=== Work order ===
Write out each line of the material exactly as given, and drop the images.

=== Supplied data ===

+ + + +

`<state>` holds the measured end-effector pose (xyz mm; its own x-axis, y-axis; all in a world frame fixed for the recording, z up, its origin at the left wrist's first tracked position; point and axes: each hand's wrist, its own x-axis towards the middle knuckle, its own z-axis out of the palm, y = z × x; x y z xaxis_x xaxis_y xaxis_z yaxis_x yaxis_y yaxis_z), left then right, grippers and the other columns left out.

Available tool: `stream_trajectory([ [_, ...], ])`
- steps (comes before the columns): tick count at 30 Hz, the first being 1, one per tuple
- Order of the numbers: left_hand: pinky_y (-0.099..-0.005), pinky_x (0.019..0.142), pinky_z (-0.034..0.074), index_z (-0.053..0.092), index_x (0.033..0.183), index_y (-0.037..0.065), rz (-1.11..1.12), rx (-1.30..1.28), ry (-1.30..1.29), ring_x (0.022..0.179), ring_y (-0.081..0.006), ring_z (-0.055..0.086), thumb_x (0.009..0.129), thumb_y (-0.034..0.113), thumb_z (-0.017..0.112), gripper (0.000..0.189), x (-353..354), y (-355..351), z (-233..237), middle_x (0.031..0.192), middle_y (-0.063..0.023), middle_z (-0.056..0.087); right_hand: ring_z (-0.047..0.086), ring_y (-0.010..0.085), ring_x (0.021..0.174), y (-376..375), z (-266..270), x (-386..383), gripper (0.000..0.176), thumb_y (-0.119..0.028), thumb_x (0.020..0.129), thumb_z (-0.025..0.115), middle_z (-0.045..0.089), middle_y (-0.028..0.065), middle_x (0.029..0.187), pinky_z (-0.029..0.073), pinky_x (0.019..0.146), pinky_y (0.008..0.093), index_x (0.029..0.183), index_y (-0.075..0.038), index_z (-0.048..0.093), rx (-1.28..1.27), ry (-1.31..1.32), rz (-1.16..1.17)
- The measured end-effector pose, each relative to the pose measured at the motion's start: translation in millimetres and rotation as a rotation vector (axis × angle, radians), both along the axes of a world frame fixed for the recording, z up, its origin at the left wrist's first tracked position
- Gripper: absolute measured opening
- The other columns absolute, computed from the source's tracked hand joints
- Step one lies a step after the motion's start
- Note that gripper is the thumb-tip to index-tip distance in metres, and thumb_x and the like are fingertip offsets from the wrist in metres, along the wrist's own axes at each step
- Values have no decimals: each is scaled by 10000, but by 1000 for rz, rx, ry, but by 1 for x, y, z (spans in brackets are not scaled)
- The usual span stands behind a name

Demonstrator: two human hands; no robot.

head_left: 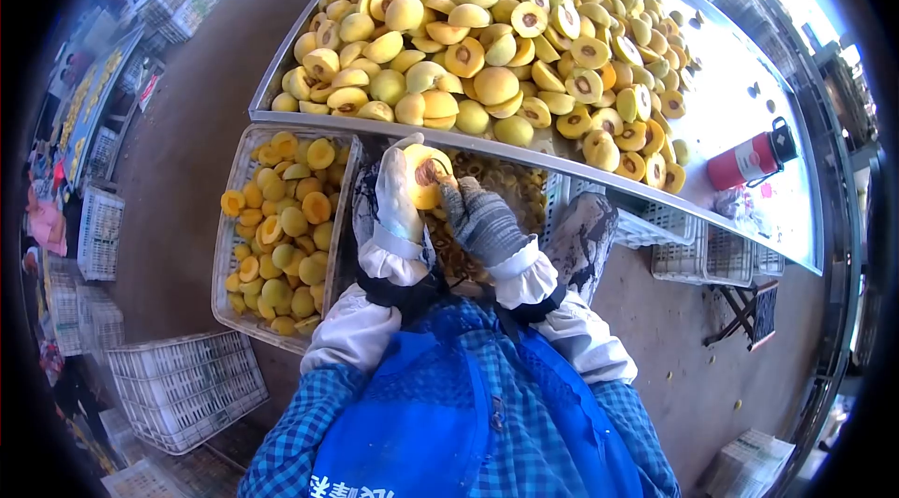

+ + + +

=== Response area ===
`<state>` holds the measured end-effector pose (xyz mm; its own x-axis, y-axis; all in a world frame fixed for the recording, z up, its origin at the left wrist's first tracked position; point and axes: each hand's wrist, its own x-axis towards the middle knuckle, its own z-axis out of the palm, y = z × x; x y z xaxis_x xaxis_y xaxis_z yaxis_x yaxis_y yaxis_z), left then right, grippers and the other columns left out.

Available tool: `stream_trajectory([ [_, ...], ])`
- steps (comes before the columns): tick count at 30 Hz, the first being 1, one per tuple
- Order of the numbers: left_hand: pinky_y (-0.099..-0.005), pinky_x (0.019..0.142), pinky_z (-0.034..0.074), index_z (-0.053..0.092), index_x (0.033..0.183), index_y (-0.037..0.065), rz (-1.11..1.12), rx (-1.30..1.28), ry (-1.30..1.29), ring_x (0.022..0.179), ring_y (-0.081..0.006), ring_z (-0.055..0.086), thumb_x (0.009..0.129), thumb_y (-0.034..0.113), thumb_z (-0.017..0.112), gripper (0.000..0.189), x (-353..354), y (-355..351), z (-233..237), middle_x (0.031..0.192), middle_y (-0.063..0.023), middle_z (-0.056..0.087); right_hand: ring_z (-0.047..0.086), ring_y (-0.010..0.085), ring_x (0.021..0.174), y (-376..375), z (-266..270), x (-386..383), gripper (0.000..0.176), thumb_y (-0.119..0.028), thumb_x (0.020..0.129), thumb_z (-0.025..0.115), middle_z (-0.045..0.089), middle_y (-0.028..0.065), middle_x (0.029..0.187), pinky_z (-0.029..0.073), pinky_x (0.019..0.146), pinky_y (0.008..0.093), index_x (0.029..0.183), index_y (-0.075..0.038), index_z (-0.048..0.093), rx (-1.28..1.27), ry (-1.31..1.32), rz (-1.16..1.17)
- The measured end-effector pose, each relative to the pose measured at the motion's start: translation in millimetres and rotation as a rotation vector (axis × angle, radians), both along the axes of a world frame fixed for the recording, z up, its origin at the left wrist's first tracked position
- Gripper: absolute measured opening
- The other columns absolute, computed from the source's tracked hand joints
- Step one lies a step after the motion's start
- Note that gripper is the thumb-tip to index-tip distance in metres, and thumb_x and the like are fingertip offsets from the wrist in metres, along the wrist's own axes at each step
- Values have no decimals: each is scaled by 10000, but by 1000 for rz, rx, ry, but by 1 for x, y, z (spans in brackets are not scaled)
- The usual span stands behind a name

Demonstrator: two human hands; no robot.

head_left: 

What has been written here completes the answer.